Quote: "Mike Rhino" <october2003@alexanderpics.com> wrote
Water can be sent to the moon. If we can get iron, aluminum, silicone,
and
oxygen mines working on the moon, we can reduce the amount of stuff we
need
from Earth.
And here's an important point. If mining on the moon, as you say, there
will be lots of oxygen available. Thus, one only needs to bring up the
hydrogen from Earth. The atomic ratio, as we all know from the formula H2O,
is 2-to-1, but the weight ratio is more interesting from this standpoint.
One ton of hydrogen combines with eight tons of oxygen to make 9 tons of
water. The same ratio applies for LH2/LO2 propellant.

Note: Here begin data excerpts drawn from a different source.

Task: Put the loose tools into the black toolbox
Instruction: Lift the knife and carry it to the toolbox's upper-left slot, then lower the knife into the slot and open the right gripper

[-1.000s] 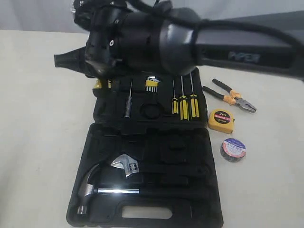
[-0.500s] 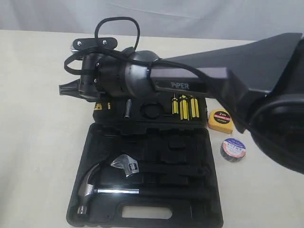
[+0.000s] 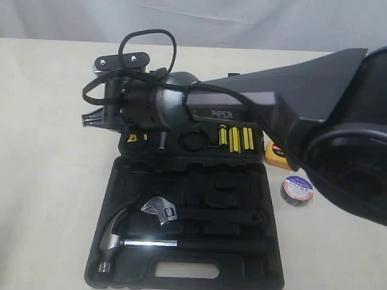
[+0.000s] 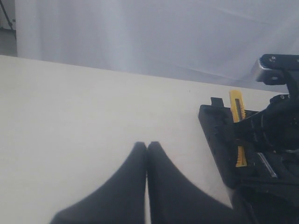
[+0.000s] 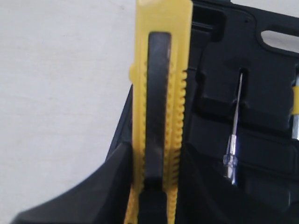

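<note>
The black toolbox (image 3: 181,269) lies open on the table. My right gripper (image 3: 95,118) (image 5: 156,156) reaches across its far half and is shut on the yellow-black utility knife (image 5: 161,93) (image 3: 134,138) (image 4: 237,112), held at the far-left edge of the case. The arm half covers the yellow tape measure (image 3: 273,156). The tape roll (image 3: 297,190) lies right of the case. The pliers are hidden behind the arm. Out of the exterior view, my left gripper (image 4: 147,145) hovers shut and empty over bare table beside the case.
A silver claw hammer (image 3: 115,238) and an adjustable wrench (image 3: 160,210) sit in the near half, and yellow-black screwdrivers (image 3: 236,139) in the far half. The right arm (image 3: 290,103) spans the right side of the scene. A pale curtain hangs behind the table.
The right arm has swung lower toward the far half of the case, carrying the knife down with it. It now covers the pliers and part of the tape measure.
</note>
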`<state>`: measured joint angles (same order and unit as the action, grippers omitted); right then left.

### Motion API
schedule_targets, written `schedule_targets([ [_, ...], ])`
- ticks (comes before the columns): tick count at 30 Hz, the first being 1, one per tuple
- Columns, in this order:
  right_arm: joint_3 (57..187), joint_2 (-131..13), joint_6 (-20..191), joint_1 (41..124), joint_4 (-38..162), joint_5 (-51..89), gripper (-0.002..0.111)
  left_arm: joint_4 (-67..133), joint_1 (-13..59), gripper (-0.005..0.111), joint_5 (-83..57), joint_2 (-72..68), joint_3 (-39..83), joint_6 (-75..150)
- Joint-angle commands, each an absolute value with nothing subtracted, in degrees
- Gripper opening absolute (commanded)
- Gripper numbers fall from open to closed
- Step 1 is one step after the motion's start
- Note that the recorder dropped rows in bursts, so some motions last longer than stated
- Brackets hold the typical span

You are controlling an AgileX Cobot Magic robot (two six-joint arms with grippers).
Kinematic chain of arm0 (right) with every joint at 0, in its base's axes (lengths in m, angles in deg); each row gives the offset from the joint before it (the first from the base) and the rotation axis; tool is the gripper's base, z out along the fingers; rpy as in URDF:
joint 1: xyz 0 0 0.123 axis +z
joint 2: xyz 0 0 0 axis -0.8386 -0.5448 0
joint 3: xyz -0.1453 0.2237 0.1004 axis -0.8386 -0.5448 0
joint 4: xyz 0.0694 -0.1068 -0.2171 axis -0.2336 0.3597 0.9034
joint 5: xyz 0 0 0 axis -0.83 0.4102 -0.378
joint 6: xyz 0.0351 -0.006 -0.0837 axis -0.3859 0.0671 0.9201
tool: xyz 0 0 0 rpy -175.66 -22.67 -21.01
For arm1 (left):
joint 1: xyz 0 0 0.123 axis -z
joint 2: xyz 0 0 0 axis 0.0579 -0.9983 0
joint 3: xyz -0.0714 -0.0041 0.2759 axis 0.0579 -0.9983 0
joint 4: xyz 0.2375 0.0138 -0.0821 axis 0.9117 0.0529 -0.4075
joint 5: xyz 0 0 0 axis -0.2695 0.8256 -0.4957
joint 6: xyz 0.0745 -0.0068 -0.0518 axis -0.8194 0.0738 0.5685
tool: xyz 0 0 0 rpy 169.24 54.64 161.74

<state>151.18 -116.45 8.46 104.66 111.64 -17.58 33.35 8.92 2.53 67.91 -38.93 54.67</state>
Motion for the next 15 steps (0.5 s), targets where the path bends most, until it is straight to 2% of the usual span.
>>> schedule_targets([
  [1,151.3,-117.1,8.5,104.4,111.8,-18.3,0.0,32.9,9.2,0.0,2.7,67.7,-38.6,54.6],
  [3,151.3,-117.1,9.9,104.4,111.8,-18.4,0.0,32.9,9.2,0.0,2.7,67.7,-38.6,54.6],
  [5,151.3,-117.1,11.6,104.4,111.8,-18.4,0.006,32.9,9.2,0.0,2.7,67.7,-38.6,54.6],
  [7,151.3,-117.1,11.7,104.4,111.8,-18.4,0.021,32.9,9.2,0.0,2.7,67.7,-38.6,54.6],
  [12,151.3,-117.1,11.4,104.4,112.2,-18.4,0.074,32.9,9.2,0.0,2.7,67.7,-38.6,54.6],
  [13,151.3,-117.1,11.2,104.4,112.2,-18.6,0.081,32.9,9.2,0.0,2.7,67.7,-38.6,54.6],
  [15,151.3,-117.1,11.0,104.4,112.2,-19.0,0.084,32.9,9.2,0.0,2.7,67.7,-38.6,54.6],
])
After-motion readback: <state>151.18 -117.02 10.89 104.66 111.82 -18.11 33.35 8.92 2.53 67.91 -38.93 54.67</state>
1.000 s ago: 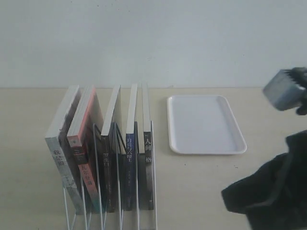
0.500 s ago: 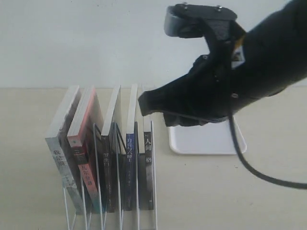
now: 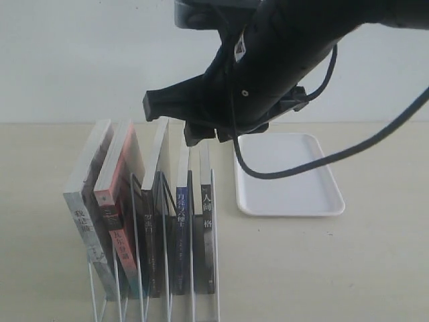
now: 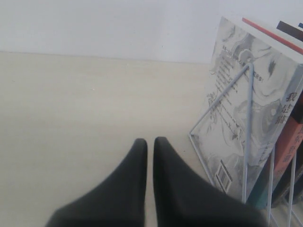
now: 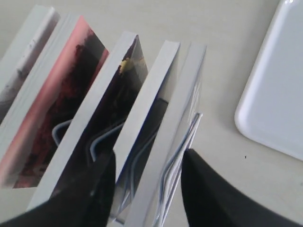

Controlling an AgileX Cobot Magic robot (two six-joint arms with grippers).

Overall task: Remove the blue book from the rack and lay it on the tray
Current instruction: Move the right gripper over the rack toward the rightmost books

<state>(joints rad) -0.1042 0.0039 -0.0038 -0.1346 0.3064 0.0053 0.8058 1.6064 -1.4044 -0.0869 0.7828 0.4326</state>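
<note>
At the bottom left of the exterior view the rack (image 3: pixel 216 268) stands nearest. Its thin wire dividers hold five books upright with their spines outward, so each title can be read and each book lifted out by its top edge. The blue book (image 3: pixel 181 228) is fourth from the left, wedged between two black-spined books (image 3: pixel 149 235) and not yet lifted. A grey marbled book (image 3: pixel 80 221) and a red-spined book (image 3: pixel 114 208) lean at the left end.

The left end effector (image 4: pixel 150 142) hangs low beside the marbled book, its jaws pressed together on nothing. It looks parked out of the way.

Above the rack, the right end effector (image 3: pixel 175 124) reaches across from the upper right. In its wrist view the two fingers (image 5: pixel 102 184) are spread well apart and hold nothing. The page edge of the blue book (image 5: pixel 147 113) lies in the gap between them, and the last book in the row lies close to the other finger. This looks like alignment for a pinch on the top edge. Whether the fingers touch any book cannot be told.

Farther back, at the right middle, the tray (image 3: pixel 288 174) lies flat and bare on the tabletop (image 3: pixel 322 268), just beside the rack and ready to receive the book.
</note>
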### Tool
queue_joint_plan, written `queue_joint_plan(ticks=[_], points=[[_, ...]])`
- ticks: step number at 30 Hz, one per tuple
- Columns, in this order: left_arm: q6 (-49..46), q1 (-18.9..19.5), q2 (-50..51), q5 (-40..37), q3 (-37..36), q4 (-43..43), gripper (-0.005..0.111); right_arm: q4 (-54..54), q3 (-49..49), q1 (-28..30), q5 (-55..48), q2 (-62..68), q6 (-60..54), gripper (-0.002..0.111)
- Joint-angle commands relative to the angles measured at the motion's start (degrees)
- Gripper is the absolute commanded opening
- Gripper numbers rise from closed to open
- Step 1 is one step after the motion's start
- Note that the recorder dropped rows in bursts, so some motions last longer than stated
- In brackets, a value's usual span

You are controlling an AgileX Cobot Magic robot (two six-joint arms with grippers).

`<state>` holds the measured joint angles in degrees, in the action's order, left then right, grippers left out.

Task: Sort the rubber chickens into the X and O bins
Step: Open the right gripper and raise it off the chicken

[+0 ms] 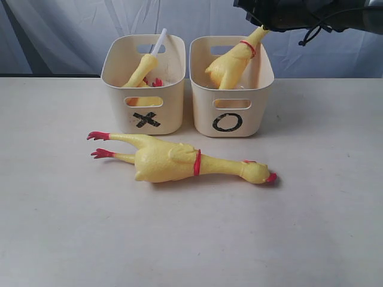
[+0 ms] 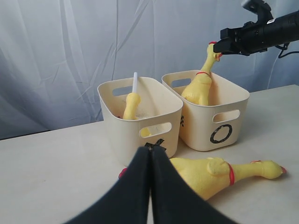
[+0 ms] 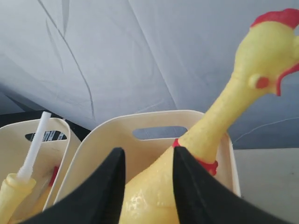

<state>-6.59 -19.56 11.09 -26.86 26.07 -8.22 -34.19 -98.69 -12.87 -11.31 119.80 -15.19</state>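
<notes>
While the whole chicken (image 1: 230, 63) stands tail-down in the O bin (image 1: 258, 110) by the counter's (image 1: 311, 209) far edge | right gripper (image 3: 149, 150): jaws apart around it, contact unclear | left gripper (image 2: 150, 150): closed, empty | advice: rise straight, clearing the head so nothing snags | second chicken (image 1: 167, 161) lies mid-counter, likely O too.

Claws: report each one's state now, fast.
Left claw: shut, empty.
Right claw: open, jaws apart beside the whole chicken standing in the O bin; no grip visible.
</notes>
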Motion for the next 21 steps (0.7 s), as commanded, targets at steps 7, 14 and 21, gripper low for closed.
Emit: queue_joint_plan(ticks=[7,14,21], points=[[-0.01,0.0,-0.46,-0.05,-0.17,-0.71,0.0,0.65,0.06,0.12,-2.04,-0.17,-1.26,0.034],[-0.01,0.0,-0.46,-0.05,-0.17,-0.71,0.0,0.65,0.06,0.12,-7.29,-1.13,-2.8,0.034],[-0.03,0.0,-0.46,-0.05,-0.17,-0.46,0.0,0.85,0.06,0.12,-13.81,-5.82,-4.98,0.034]])
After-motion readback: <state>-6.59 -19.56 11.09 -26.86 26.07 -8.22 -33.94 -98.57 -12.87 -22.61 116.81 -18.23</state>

That's significant leveraging.
Rgds,
Mike Combs
With energy, there's also CO2-->CO/O2
Thus recycling of the spent atmosphere you've created and otherwise
form what little can be acquired on location, there's a perfectly good
solution that's been on the books for a decade.
Somewhere within this following page are links to worthy energy
solutions that'll knock your socks off. The moon and of the LSE-CM/ISS
will primarily provide for the necessary mission radiation shielding,
such as for trekking off to frozen and irradiated to death Mars or
toasty hot Venus, plus making the effort of tapping into all sorts of
those worthy lunar minerals another done deal, possibly even some of
that lunar ice. The necessary energy as to processing all of this may
be tether dipole extracted from the 5 or so terawatts worth of tidal
energy existing between Earth and of the moon.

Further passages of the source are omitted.